When you reach the line containing "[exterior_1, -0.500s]", start transcribing exactly and continue through the last line of the data, skipping every picture.

++++ Information supplied ++++

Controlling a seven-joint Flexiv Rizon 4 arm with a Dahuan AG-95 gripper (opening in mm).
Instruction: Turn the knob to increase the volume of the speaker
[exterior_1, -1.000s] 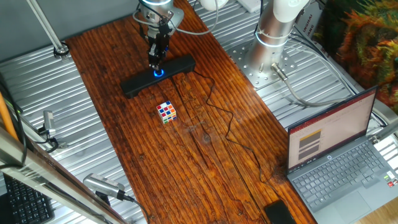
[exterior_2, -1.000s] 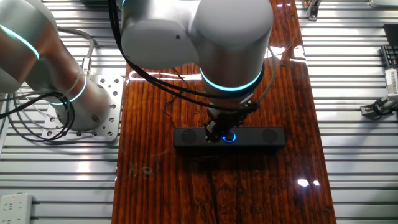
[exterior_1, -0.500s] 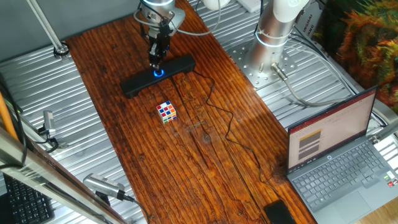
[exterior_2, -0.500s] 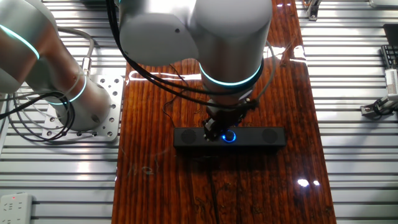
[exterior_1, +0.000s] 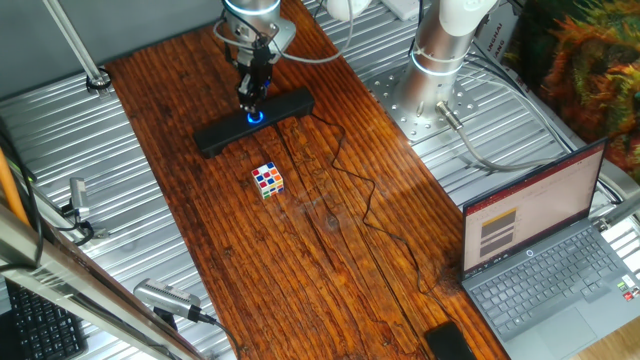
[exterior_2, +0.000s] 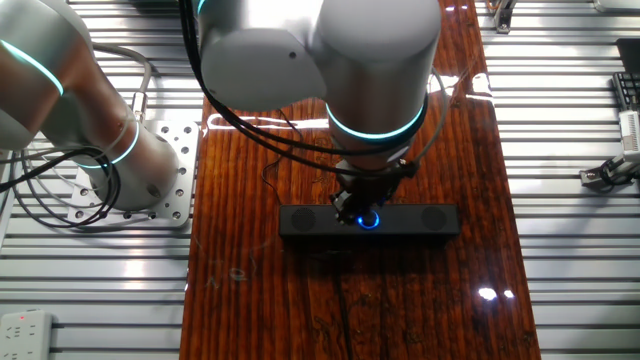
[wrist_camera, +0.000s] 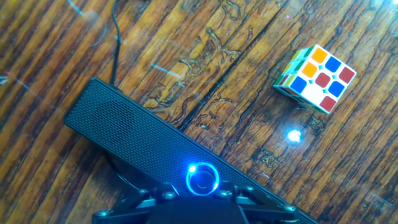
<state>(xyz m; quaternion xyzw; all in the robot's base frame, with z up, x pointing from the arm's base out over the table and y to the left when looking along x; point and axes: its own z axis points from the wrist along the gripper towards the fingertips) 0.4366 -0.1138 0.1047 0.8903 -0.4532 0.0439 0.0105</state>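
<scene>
The speaker (exterior_1: 254, 121) is a long black bar lying across the far part of the wooden table; it also shows in the other fixed view (exterior_2: 420, 220) and the hand view (wrist_camera: 118, 134). The knob (exterior_1: 254, 116) glows blue at its middle, and also shows in the other fixed view (exterior_2: 370, 220) and the hand view (wrist_camera: 202, 180). My gripper (exterior_1: 250, 100) points straight down onto the knob, its narrow fingers drawn together around it. In the hand view the dark finger bases (wrist_camera: 202, 208) cover the knob's near edge.
A multicoloured puzzle cube (exterior_1: 267, 179) sits on the wood just in front of the speaker, also in the hand view (wrist_camera: 317, 78). The thin black cable (exterior_1: 350, 185) trails toward an open laptop (exterior_1: 545, 250) at the right. The arm's base (exterior_1: 445, 40) stands behind right.
The hand has twisted slightly about its vertical axis while staying on the knob. The speaker and the cube have not moved.
</scene>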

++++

## The completed task:
[exterior_1, -0.500s] 
[exterior_2, -0.500s] 
[exterior_1, +0.000s] 
[exterior_2, +0.000s] 
[wrist_camera, +0.000s] 
<state>(xyz m; quaternion xyzw; all in the robot's base frame, with z up, x pointing from the arm's base out over the table and y to the left when looking along x; point and axes: its own z axis points from the wrist along the gripper towards the fingertips) 0.4366 -0.1138 0.1047 0.8903 -0.4532 0.0439 0.0105</state>
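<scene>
The speaker (exterior_1: 254, 121) is a long black bar lying across the far part of the wooden table; it also shows in the other fixed view (exterior_2: 420, 220) and the hand view (wrist_camera: 118, 134). The knob (exterior_1: 254, 116) glows blue at its middle, and also shows in the other fixed view (exterior_2: 370, 220) and the hand view (wrist_camera: 202, 180). My gripper (exterior_1: 250, 100) points straight down onto the knob, its narrow fingers drawn together around it. In the hand view the dark finger bases (wrist_camera: 202, 208) cover the knob's near edge.
A multicoloured puzzle cube (exterior_1: 267, 179) sits on the wood just in front of the speaker, also in the hand view (wrist_camera: 317, 78). The thin black cable (exterior_1: 350, 185) trails toward an open laptop (exterior_1: 545, 250) at the right. The arm's base (exterior_1: 445, 40) stands behind right.
The hand has twisted slightly about its vertical axis while staying on the knob. The speaker and the cube have not moved.
</scene>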

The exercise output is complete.